* [GOAL OF THE EXERCISE] Starting at the first line and ending at the last, repeat the material word for word.

[SOURCE MATERIAL]

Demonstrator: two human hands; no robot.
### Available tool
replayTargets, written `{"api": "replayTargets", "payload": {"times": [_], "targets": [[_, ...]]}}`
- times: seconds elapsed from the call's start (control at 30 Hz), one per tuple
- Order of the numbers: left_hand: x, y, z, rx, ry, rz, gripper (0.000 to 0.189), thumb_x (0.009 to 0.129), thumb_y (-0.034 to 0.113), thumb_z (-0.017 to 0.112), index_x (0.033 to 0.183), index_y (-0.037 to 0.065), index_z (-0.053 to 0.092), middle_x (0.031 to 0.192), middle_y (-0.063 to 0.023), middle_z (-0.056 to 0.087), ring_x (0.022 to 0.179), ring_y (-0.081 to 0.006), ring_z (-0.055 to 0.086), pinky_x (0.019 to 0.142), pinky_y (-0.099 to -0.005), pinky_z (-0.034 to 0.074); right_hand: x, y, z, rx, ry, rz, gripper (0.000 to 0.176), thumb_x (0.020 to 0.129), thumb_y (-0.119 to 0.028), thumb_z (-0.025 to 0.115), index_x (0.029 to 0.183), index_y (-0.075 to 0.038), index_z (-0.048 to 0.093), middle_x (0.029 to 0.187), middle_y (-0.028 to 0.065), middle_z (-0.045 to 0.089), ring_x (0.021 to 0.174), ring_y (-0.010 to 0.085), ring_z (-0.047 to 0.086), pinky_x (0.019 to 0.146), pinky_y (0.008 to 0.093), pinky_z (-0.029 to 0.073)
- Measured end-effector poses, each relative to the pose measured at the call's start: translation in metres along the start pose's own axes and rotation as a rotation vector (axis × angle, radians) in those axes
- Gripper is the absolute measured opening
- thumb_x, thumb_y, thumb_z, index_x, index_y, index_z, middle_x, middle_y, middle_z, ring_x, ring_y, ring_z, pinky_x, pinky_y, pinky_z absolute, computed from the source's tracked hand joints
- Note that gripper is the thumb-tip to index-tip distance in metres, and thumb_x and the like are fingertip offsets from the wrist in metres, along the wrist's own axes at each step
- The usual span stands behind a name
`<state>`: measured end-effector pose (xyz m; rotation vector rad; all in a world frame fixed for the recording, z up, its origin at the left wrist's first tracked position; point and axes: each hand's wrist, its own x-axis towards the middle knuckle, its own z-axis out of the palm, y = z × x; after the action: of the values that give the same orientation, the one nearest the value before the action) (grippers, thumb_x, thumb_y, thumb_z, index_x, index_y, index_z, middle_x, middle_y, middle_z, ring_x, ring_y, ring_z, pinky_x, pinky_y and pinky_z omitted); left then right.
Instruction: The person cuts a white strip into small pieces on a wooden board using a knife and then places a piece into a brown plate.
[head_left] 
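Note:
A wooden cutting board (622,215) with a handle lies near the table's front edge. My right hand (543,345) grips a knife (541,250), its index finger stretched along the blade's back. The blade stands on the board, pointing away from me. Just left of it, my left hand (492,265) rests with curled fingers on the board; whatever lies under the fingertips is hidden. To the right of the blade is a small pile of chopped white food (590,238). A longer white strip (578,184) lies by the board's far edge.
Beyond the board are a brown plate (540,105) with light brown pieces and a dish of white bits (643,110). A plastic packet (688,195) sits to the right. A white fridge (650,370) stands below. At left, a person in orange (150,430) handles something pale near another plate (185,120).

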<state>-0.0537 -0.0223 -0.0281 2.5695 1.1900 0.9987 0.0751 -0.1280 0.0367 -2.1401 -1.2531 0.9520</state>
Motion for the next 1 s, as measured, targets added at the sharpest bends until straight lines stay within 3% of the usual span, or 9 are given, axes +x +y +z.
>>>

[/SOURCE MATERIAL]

* [WRITTEN ANSWER]
Demonstrator: two human hands; no robot.
### Available tool
replayTargets, written `{"api": "replayTargets", "payload": {"times": [_], "targets": [[_, ...]]}}`
- times: seconds elapsed from the call's start (control at 30 Hz), one per tuple
- Order of the numbers: left_hand: x, y, z, rx, ry, rz, gripper (0.000 to 0.189), thumb_x (0.009 to 0.129), thumb_y (-0.034 to 0.113), thumb_z (-0.017 to 0.112), index_x (0.033 to 0.183), index_y (-0.037 to 0.065), index_z (-0.053 to 0.092), middle_x (0.031 to 0.192), middle_y (-0.063 to 0.023), middle_z (-0.056 to 0.087), ring_x (0.022 to 0.179), ring_y (-0.081 to 0.006), ring_z (-0.055 to 0.086), pinky_x (0.019 to 0.142), pinky_y (-0.099 to -0.005), pinky_z (-0.034 to 0.074); right_hand: x, y, z, rx, ry, rz, gripper (0.000 to 0.176), thumb_x (0.020 to 0.129), thumb_y (-0.119 to 0.028), thumb_z (-0.025 to 0.115), index_x (0.029 to 0.183), index_y (-0.075 to 0.038), index_z (-0.048 to 0.093), middle_x (0.029 to 0.187), middle_y (-0.028 to 0.065), middle_z (-0.045 to 0.089), ring_x (0.021 to 0.174), ring_y (-0.010 to 0.085), ring_z (-0.047 to 0.086), pinky_x (0.019 to 0.146), pinky_y (0.008 to 0.093), pinky_z (-0.029 to 0.073)
- Measured end-effector poses, each relative to the pose measured at the call's start: translation in metres along the start pose's own axes and rotation as a rotation vector (axis × angle, radians) in those axes
- Gripper is the absolute measured opening
- thumb_x, thumb_y, thumb_z, index_x, index_y, index_z, middle_x, middle_y, middle_z, ring_x, ring_y, ring_z, pinky_x, pinky_y, pinky_z absolute, computed from the source's tracked hand joints
- Note that gripper is the thumb-tip to index-tip distance in metres, and thumb_x and the like are fingertip offsets from the wrist in metres, along the wrist's own axes at each step
- The usual span stands behind a name
`<state>`: measured end-effector pose (xyz m; rotation vector rad; all in a world frame fixed for the recording, z up, its origin at the left wrist's first tracked position; point and axes: each hand's wrist, its own x-axis towards the middle knuckle, its own z-axis out of the palm, y = z × x; after the action: of the values that give the same orientation, the one nearest the value before the action) (grippers, thumb_x, thumb_y, thumb_z, index_x, index_y, index_z, middle_x, middle_y, middle_z, ring_x, ring_y, ring_z, pinky_x, pinky_y and pinky_z omitted); left then right.
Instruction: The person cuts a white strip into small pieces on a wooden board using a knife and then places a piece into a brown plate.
[head_left] 
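Note:
A wooden cutting board (622,215) with a handle lies near the table's front edge. My right hand (543,345) grips a knife (541,250), its index finger stretched along the blade's back. The blade stands on the board, pointing away from me. Just left of it, my left hand (492,265) rests with curled fingers on the board; whatever lies under the fingertips is hidden. To the right of the blade is a small pile of chopped white food (590,238). A longer white strip (578,184) lies by the board's far edge.
Beyond the board are a brown plate (540,105) with light brown pieces and a dish of white bits (643,110). A plastic packet (688,195) sits to the right. A white fridge (650,370) stands below. At left, a person in orange (150,430) handles something pale near another plate (185,120).
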
<state>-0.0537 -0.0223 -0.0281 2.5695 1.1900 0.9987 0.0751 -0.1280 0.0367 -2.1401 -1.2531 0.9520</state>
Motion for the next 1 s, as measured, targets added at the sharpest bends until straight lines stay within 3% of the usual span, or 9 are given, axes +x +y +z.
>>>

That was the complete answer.